AJHA and the AEJMC History Division hosted a successful virtual Joint Journalism and Communication History Conference on Friday, May 13.
Twenty-two scholars from universities on three continents participated in four research panels on Zoom. (See the full program.) Among the presenters was Jodi McFarland Friedman, a doctoral student at the University of Maryland, whose paper "'Mystery People': Tri-Racial Isolate Newspaper Coverage and Conceptions of Race from 1880-1943" received the Elliot King Award for outstanding research presented at the conference.
Additionally, Kathy Roberts Forde (pictured) and Sid Bedingfield, editors of the book Journalism and Jim Crow, joined with two of the book's contributors on a keynote panel.

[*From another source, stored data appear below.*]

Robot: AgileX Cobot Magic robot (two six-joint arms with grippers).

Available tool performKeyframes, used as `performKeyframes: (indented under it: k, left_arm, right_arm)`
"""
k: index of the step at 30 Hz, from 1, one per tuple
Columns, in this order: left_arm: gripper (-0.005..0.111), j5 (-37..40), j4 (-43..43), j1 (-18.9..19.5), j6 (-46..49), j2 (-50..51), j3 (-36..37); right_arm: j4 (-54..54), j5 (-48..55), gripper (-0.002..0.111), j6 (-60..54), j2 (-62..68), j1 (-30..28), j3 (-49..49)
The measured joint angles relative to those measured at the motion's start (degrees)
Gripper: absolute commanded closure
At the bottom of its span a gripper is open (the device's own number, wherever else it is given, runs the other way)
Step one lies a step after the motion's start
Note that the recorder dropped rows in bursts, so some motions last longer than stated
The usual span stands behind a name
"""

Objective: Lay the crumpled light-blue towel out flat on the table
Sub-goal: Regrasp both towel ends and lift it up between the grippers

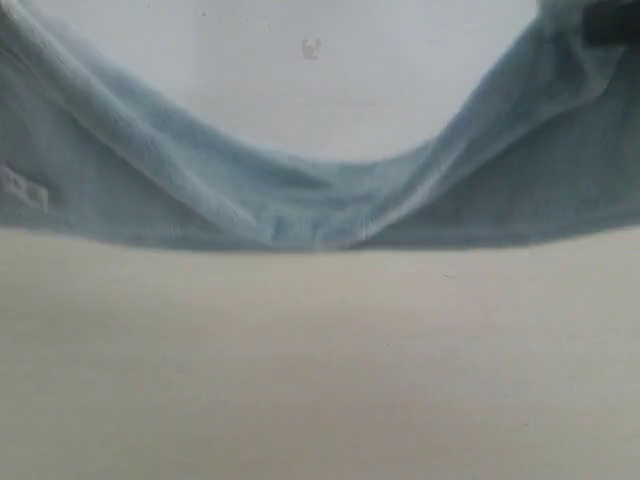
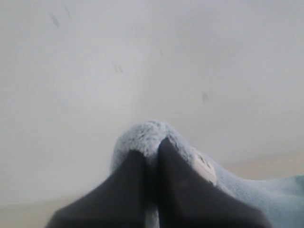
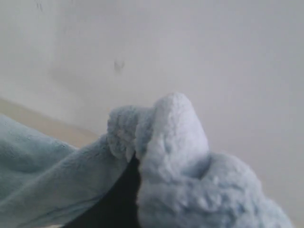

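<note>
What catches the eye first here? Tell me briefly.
The towel hangs stretched across the exterior view, sagging in the middle, its lower edge down by the table. The left gripper is pinched shut on one fluffy corner. The right gripper is nearly buried in a bunched fold at the other end.

Left hand (image 2: 151,145) has its dark fingers (image 2: 185,190) closed tight on the towel (image 2: 147,130); right hand (image 1: 610,25), a dark blur upper right, seems clamped likewise.
</note>
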Motion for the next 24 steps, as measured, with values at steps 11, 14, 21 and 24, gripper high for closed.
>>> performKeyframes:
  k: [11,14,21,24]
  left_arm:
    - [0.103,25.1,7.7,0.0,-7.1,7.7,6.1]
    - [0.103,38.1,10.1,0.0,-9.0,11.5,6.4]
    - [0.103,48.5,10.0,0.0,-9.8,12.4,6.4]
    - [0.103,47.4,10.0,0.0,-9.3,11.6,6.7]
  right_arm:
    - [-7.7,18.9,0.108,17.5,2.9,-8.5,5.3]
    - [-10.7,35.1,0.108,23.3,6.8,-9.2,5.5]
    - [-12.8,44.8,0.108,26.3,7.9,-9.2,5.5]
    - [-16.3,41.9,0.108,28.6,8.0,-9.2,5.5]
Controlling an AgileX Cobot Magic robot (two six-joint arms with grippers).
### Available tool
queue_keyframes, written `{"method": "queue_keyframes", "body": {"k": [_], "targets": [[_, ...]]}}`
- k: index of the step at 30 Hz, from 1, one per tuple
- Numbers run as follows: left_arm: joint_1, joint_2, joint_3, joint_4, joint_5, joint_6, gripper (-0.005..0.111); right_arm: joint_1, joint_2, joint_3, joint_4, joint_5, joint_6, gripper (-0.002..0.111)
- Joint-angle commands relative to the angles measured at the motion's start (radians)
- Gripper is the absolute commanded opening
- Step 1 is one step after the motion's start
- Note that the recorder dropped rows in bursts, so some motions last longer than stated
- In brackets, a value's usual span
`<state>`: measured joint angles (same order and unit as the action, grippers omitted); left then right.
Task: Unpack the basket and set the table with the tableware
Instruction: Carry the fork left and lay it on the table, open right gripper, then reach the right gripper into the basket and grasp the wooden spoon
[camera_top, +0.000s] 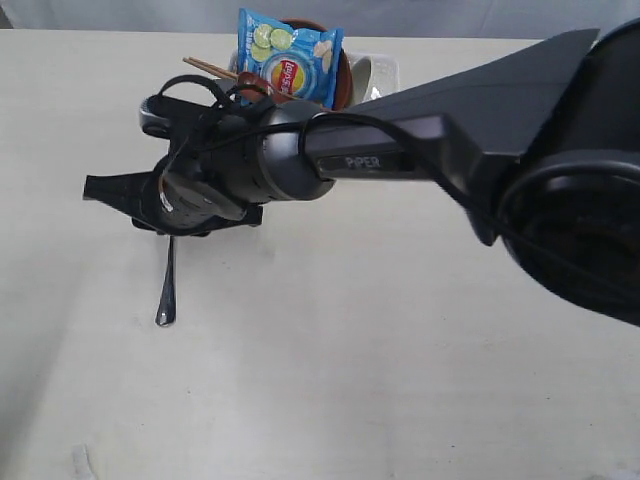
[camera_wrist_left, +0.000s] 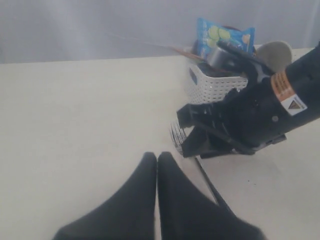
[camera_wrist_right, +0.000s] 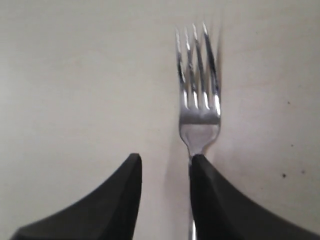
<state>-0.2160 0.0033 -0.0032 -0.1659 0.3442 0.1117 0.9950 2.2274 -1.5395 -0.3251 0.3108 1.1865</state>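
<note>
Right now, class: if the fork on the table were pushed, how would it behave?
The fork looks like polished steel, so probably stiff and slippery. Lying flat on the smooth table, it would likely slide rather than roll.

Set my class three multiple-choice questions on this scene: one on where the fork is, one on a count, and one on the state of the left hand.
1. Where does the fork lie?
A on the floor
B flat on the table
C on a shelf

2. How many tines has the fork?
A two
B three
C four

3. What state is the left hand in?
A fingers pressed together, empty
B fingers spread wide
C gripping a cloth

Answers:
1 B, as the right wrist view shows it lying flat on the pale tabletop.
2 C, as four tines show in that same view.
3 A, as the left wrist view shows the two fingers touching with nothing between them.
</note>
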Motion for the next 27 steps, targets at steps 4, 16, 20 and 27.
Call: {"method": "queue_keyframes", "body": {"k": [4,16,20,27], "targets": [[-0.006,-0.003,0.003,0.004,-0.002,-0.003,0.0,-0.04,-0.2,0.0,-0.295,0.043,-0.006,0.033],[-0.006,-0.003,0.003,0.004,-0.002,-0.003,0.0,-0.252,-0.412,0.0,-0.362,0.185,-0.476,0.033],[-0.006,-0.003,0.003,0.004,-0.002,-0.003,0.0,-0.333,-0.38,0.0,-0.15,0.199,-0.747,0.033],[-0.006,-0.003,0.003,0.004,-0.002,-0.003,0.0,-0.377,-0.297,0.0,0.114,0.187,-1.233,0.033]]}}
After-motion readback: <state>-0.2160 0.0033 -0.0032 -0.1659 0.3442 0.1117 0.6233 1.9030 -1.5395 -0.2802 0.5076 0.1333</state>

Seventy people registered for the conference. According to conference co-coordinator A.J. Bauer, most sessions had at least 30 attendees at their peak.
Bauer said that he and fellow coordinators Matthew Pressman and Rich Shumate appreciated moderators Forde, Erin Coyle, and Meg Heckman volunteering their time to help the event run smoothly.
"Although virtual, JJCHC this year gave me an opportunity to share space with folks I'd only ever communicated with via email," Bauer said. "While I can't wait to meet these colleagues in person, it was a treat to be able to share virtual space with them."
Pressman said it was terrific to see the high level of enthusiasm and high quality of work among the presenters and attendees.
"That shows me that JJCHC is still thriving, despite having been canceled in 2021 and switching to virtual at the last minute in 2020," Pressman said. "I am eager to see it return to an in-person conference in New York City in 2023."